GOAL OF THE EXERCISE:
When you reach the line in the data below that contains "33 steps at", please start repeating lines exactly, and stop after the line that contains "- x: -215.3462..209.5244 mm", repeating nothing else.

COLLECTED DATA:
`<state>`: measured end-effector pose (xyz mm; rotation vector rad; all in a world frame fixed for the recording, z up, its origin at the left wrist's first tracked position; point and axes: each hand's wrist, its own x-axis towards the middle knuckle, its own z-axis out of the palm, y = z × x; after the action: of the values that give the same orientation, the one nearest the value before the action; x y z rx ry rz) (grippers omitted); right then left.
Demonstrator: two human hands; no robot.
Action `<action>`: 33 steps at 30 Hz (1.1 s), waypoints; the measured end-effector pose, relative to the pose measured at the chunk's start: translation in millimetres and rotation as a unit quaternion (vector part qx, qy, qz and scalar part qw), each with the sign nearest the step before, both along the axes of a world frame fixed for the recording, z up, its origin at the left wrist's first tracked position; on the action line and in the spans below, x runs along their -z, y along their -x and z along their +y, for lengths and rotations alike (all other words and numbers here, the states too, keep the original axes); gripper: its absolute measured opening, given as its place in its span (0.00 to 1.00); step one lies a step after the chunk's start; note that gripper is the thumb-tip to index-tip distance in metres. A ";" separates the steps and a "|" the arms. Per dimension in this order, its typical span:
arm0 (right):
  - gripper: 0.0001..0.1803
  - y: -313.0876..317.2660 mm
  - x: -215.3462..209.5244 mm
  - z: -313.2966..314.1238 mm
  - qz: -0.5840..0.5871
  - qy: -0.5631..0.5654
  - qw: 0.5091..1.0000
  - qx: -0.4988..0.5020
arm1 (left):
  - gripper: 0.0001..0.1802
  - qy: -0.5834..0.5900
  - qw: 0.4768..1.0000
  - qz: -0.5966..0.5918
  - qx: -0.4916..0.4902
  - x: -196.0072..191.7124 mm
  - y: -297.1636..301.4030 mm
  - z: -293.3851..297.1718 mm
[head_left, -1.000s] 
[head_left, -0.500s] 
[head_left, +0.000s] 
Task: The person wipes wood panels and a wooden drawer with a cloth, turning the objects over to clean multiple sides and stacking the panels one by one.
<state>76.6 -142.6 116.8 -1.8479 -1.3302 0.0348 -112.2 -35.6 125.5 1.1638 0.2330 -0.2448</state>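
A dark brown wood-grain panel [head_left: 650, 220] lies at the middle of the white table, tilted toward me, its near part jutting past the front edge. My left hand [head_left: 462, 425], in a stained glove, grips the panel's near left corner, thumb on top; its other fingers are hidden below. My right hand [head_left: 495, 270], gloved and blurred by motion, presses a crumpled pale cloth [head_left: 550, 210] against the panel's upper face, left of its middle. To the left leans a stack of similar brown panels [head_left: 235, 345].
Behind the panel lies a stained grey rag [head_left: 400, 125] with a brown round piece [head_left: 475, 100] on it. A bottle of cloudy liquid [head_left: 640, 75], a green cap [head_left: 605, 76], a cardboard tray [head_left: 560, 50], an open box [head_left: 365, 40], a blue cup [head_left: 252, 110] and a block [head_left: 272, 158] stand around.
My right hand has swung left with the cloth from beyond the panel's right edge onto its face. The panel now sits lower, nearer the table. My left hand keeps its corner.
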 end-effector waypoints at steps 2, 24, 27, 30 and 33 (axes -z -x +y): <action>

REPLY:
Action `<action>`: 33 steps at 30 Hz (1.1 s), waypoints; the measured end-effector pose, relative to the pose measured at the chunk's start: translation in millimetres and rotation as a unit quaternion (vector part qx, qy, qz and scalar part qw), each with the sign nearest the step before, both along the axes of a world frame fixed for the recording, z up, its origin at the left wrist's first tracked position; on the action line and in the spans below, x runs along their -z, y along their -x and z along their +y, for lengths and rotations alike (all other words and numbers here, the states too, keep the original axes); gripper: its absolute measured opening, given as its place in its span (0.00 to 1.00); step one lies a step after the chunk's start; note that gripper is the thumb-tip to index-tip distance in metres. A ";" separates the steps and a "|" the arms. Per dimension in this order, its typical span:
arm0 (right):
  - gripper: 0.0001..0.1803
  - y: -313.0876..317.2660 mm
  - x: -215.3462..209.5244 mm

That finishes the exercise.